If a line below holds the word "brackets", count it; then say how many such lines there are and nothing else.

Segment Open

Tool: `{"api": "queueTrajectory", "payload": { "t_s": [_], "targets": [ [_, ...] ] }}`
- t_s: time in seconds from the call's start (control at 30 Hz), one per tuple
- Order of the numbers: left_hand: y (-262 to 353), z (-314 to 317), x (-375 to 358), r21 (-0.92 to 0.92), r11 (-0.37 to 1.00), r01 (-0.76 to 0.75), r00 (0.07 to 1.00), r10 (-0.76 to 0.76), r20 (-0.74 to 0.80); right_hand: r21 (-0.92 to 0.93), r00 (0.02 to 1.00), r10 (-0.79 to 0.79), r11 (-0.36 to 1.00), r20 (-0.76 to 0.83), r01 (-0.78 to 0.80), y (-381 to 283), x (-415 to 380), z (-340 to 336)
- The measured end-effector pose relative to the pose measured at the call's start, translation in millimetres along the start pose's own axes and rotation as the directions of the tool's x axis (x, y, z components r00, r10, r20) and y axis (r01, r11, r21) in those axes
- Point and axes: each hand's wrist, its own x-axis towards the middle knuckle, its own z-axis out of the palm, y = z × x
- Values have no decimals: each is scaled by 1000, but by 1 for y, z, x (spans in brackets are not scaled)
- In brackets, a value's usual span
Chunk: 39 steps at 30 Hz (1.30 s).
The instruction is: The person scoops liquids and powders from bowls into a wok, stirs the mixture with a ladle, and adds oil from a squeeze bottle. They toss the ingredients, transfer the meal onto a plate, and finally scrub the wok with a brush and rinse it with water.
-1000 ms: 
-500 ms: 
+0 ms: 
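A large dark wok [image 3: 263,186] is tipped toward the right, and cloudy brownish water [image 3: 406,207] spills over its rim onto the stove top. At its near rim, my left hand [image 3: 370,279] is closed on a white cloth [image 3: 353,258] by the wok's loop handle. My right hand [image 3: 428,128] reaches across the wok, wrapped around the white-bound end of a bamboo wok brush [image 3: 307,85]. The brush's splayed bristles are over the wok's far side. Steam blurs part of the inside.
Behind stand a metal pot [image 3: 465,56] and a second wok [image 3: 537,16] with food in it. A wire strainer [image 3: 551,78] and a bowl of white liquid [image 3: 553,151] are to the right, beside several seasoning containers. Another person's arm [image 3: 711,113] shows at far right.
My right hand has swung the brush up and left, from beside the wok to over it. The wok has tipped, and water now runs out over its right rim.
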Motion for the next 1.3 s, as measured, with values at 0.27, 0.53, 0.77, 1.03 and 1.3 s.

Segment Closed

» Exercise result:
2